Copy the data. Keep every character as given.
START Source material
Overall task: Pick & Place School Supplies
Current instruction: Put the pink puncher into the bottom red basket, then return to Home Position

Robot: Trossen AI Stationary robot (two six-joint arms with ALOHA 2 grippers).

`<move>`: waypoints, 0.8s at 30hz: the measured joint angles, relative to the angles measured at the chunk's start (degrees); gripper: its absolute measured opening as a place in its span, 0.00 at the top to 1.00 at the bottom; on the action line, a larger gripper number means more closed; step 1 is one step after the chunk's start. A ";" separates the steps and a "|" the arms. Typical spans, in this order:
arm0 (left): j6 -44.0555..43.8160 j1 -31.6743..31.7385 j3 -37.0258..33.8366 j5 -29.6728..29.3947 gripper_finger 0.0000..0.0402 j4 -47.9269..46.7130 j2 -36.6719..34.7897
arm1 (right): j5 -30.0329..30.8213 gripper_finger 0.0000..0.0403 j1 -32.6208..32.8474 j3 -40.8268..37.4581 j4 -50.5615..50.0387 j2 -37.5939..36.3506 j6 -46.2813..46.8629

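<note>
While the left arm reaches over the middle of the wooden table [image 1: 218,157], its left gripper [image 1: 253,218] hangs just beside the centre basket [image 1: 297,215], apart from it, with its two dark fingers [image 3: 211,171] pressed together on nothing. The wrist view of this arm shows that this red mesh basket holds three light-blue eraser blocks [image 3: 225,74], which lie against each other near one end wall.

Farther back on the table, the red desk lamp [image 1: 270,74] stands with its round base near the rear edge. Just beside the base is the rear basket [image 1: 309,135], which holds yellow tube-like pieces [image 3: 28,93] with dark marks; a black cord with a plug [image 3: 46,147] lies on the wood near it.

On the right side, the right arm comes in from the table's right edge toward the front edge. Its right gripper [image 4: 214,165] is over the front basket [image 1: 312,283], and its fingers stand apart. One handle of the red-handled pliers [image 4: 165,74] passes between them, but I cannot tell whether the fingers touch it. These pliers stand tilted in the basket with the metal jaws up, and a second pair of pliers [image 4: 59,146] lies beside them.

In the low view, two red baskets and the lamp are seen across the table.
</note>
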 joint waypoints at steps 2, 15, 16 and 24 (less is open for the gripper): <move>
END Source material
> **Finished exercise**:
Overall task: Pick & Place School Supplies
Current instruction: Put the pink puncher into the bottom red basket, then return to Home Position

Robot: Trossen AI Stationary robot (two six-joint arms with ALOHA 2 grippers).

`<move>`: waypoints, 0.8s at 30hz: the measured joint angles, relative to the angles measured at the chunk's start (degrees); gripper: its absolute measured opening as a place in its span, 0.00 at the top to 1.00 at the bottom; on the action line, a larger gripper number means more closed; step 1 is one step after the chunk's start. A ";" separates the steps and a "|" the arms. Typical spans, in this order:
arm0 (left): j6 -44.0555..43.8160 j1 -31.6743..31.7385 j3 -37.0258..33.8366 j5 -29.6728..29.3947 gripper_finger 0.0000..0.0402 j4 -47.9269..46.7130 j2 -36.6719..34.7897
arm1 (right): j5 -30.0329..30.8213 gripper_finger 0.0000..0.0403 j1 -32.6208..32.8474 j3 -40.8268..37.4581 j4 -50.5615..50.0387 j2 -37.5939..36.3506 j6 -46.2813..46.8629

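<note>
While the left arm reaches over the middle of the wooden table [image 1: 218,157], its left gripper [image 1: 253,218] hangs just beside the centre basket [image 1: 297,215], apart from it, with its two dark fingers [image 3: 211,171] pressed together on nothing. The wrist view of this arm shows that this red mesh basket holds three light-blue eraser blocks [image 3: 225,74], which lie against each other near one end wall.

Farther back on the table, the red desk lamp [image 1: 270,74] stands with its round base near the rear edge. Just beside the base is the rear basket [image 1: 309,135], which holds yellow tube-like pieces [image 3: 28,93] with dark marks; a black cord with a plug [image 3: 46,147] lies on the wood near it.

On the right side, the right arm comes in from the table's right edge toward the front edge. Its right gripper [image 4: 214,165] is over the front basket [image 1: 312,283], and its fingers stand apart. One handle of the red-handled pliers [image 4: 165,74] passes between them, but I cannot tell whether the fingers touch it. These pliers stand tilted in the basket with the metal jaws up, and a second pair of pliers [image 4: 59,146] lies beside them.

In the low view, two red baskets and the lamp are seen across the table.
</note>
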 joint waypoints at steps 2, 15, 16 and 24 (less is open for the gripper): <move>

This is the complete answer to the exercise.